Modern endurance bikes like Cannondale’s Synapse bridge the gap between lightweight all-around racers and comfortable endurance bikes. They do this by seamlessly blending attributes from each category, making them an exciting ride worthy of road racing while remaining smooth enough to explore the occasional dirt road.
First introduced in 2006, the Synapse capitalized on Cannondale’s proprietary SAVE (Synapse active vibration elimination) micro-suspension system. SAVE is a series of flex zones built into the carbon frame and fork that soak up vibrations before reaching the rider. The new, more aggressive Synapse maintains its SAVE features, but further refines the system in the chain stays, seat stays, and fork, in an effort to reduce overall weight.
The bike includes two additional SAVE components: the 25.4-millimeter seat post (originally designed for Cannondale’s Supersix EVO race bike) and a semi-integrated SystemBar. Both the post and handlebar flex slightly over bumpy roads — the SystemBar offers up to four millimeters of deflection thanks to its thin, elliptical shape. The sum of these SAVE features is a supremely smooth ride that takes the chatter out of neglected pavement.
The Synapse can fit up to 32-millimeter tires, with room to spare. We tested it with 28-millimeter Vittoria Corsa tires, which come stock on the Hi-Mod Disc Red eTap model. With 28-millimeter rubber, the bike floated over bumpy roads and dirt paths. Swap out the 28s with some 32-millimeter tires and you’d have a versatile race bike capable of tackling even gentle gravel courses.

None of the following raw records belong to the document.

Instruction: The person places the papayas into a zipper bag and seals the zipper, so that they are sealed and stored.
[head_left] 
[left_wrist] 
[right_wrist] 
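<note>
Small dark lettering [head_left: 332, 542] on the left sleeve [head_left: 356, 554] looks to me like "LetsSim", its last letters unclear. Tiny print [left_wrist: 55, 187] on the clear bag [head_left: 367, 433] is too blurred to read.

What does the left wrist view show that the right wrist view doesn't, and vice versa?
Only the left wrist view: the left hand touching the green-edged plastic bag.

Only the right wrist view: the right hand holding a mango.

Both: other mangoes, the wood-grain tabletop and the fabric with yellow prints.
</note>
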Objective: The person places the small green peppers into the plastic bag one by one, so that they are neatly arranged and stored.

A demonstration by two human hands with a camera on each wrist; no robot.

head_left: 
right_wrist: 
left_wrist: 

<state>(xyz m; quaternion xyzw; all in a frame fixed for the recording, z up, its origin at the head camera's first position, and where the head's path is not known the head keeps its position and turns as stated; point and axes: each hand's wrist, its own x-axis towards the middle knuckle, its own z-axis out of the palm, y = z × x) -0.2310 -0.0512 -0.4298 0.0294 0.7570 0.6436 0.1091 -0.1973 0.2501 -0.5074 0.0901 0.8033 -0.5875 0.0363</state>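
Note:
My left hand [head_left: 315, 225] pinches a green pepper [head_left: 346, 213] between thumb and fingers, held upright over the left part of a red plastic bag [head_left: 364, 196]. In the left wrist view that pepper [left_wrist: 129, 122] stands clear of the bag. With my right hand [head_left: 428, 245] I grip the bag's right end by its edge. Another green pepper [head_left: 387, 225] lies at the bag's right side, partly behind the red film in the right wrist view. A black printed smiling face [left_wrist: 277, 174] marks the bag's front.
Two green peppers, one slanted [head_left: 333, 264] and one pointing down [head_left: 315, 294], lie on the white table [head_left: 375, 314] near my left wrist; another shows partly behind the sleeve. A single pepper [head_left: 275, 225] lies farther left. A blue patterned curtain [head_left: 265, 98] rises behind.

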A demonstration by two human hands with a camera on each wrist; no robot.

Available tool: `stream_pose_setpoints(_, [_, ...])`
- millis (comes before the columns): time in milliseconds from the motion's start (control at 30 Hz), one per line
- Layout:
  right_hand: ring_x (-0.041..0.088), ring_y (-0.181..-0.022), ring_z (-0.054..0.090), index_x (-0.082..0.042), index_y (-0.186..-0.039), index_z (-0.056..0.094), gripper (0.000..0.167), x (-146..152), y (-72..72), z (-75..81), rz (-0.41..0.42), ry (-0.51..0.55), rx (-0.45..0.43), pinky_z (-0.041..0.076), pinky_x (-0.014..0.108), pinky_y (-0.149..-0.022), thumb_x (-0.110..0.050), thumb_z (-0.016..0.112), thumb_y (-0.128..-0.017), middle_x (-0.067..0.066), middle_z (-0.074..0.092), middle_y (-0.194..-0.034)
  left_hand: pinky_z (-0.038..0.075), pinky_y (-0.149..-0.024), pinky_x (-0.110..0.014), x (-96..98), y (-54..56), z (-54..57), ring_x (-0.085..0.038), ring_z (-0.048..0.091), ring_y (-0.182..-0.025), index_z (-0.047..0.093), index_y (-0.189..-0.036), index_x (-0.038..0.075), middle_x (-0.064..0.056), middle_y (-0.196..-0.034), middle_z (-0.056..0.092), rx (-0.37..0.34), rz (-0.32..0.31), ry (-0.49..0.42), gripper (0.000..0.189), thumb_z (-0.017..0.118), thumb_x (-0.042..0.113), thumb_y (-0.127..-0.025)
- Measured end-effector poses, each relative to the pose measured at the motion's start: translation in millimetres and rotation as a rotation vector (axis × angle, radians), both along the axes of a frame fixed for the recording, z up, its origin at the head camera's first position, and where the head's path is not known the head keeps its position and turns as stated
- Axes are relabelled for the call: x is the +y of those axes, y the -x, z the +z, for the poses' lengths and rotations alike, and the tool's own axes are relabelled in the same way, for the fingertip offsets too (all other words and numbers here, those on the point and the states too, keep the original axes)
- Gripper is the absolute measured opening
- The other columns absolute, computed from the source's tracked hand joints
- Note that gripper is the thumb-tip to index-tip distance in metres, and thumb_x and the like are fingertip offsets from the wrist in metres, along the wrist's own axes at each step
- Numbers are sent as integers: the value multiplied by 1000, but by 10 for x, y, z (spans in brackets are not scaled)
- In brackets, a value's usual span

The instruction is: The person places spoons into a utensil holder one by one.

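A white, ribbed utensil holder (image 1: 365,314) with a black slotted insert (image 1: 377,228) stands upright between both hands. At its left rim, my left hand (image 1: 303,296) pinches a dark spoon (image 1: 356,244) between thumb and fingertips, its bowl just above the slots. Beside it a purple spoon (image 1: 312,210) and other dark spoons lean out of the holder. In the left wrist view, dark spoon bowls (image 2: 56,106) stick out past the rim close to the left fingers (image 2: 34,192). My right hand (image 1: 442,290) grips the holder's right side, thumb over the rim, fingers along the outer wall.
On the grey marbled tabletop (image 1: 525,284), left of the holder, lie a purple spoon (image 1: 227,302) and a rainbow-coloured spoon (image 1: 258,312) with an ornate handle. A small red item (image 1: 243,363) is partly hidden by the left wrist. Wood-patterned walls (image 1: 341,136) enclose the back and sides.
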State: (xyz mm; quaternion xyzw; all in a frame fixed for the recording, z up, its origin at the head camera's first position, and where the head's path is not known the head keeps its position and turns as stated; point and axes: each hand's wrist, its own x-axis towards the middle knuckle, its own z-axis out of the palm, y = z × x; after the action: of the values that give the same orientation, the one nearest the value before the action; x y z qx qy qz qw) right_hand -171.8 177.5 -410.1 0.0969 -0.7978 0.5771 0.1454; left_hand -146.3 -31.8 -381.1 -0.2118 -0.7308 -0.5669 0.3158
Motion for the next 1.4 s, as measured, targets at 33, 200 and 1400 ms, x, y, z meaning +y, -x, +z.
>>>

The Synapse’s many compliance features make its endurance pedigree obvious. It’s the bike’s lightweight build and updated geometry that hem it closer to the all-around category. The frame, at just 950 grams, is 220 grams lighter than the previous model. It’s also 9.4 percent stiffer according to Germany’s Zedler Institute’s head tube stiffness rating.
It has a slightly steeper head tube angle (73 degrees for a size 56cm) and a smaller trail number (58 millimeters) than the previous model, which tightens up the steering considerably. It’s not ultra-responsive like the Supersix Evo, but it’s dramatically quicker than a typical endurance ride. A 173-millimeter head tube length provides a happy middle ground for riders who don’t want to sit straight upright but aren’t looking for that slammed race position either.
Cannondale left the Synapse’s wheelbase, chainstays, and bottom bracket height basically unchanged, which helps maintain its noteworthy stability. You’ll notice the predictable steering at high speeds and rough terrain. At 16.08 pounds, the Synapse Hi-Mod
Red eTap squashes the dubious notion of the lumbering endurance bike. (It is just slightly heavier than Canyon’s 15.87-pound Endurace.)
It excels as an all-day grinder and can moonlight as a racer. With this much compliance combined with updated geometry to keep racers happy, the Synapse makes a strong case for a one-bike garage.
But what fun would that be?
Update: Cannondale representatives reached out to inform VeloNews that the SAVE handlebars are no longer available on the Synapse platform. This bike will instead ship with the Cannondale Escape Hanger Carbon Handlebar and C1 Ultralight Alloy Stem with integrated Garmin mount.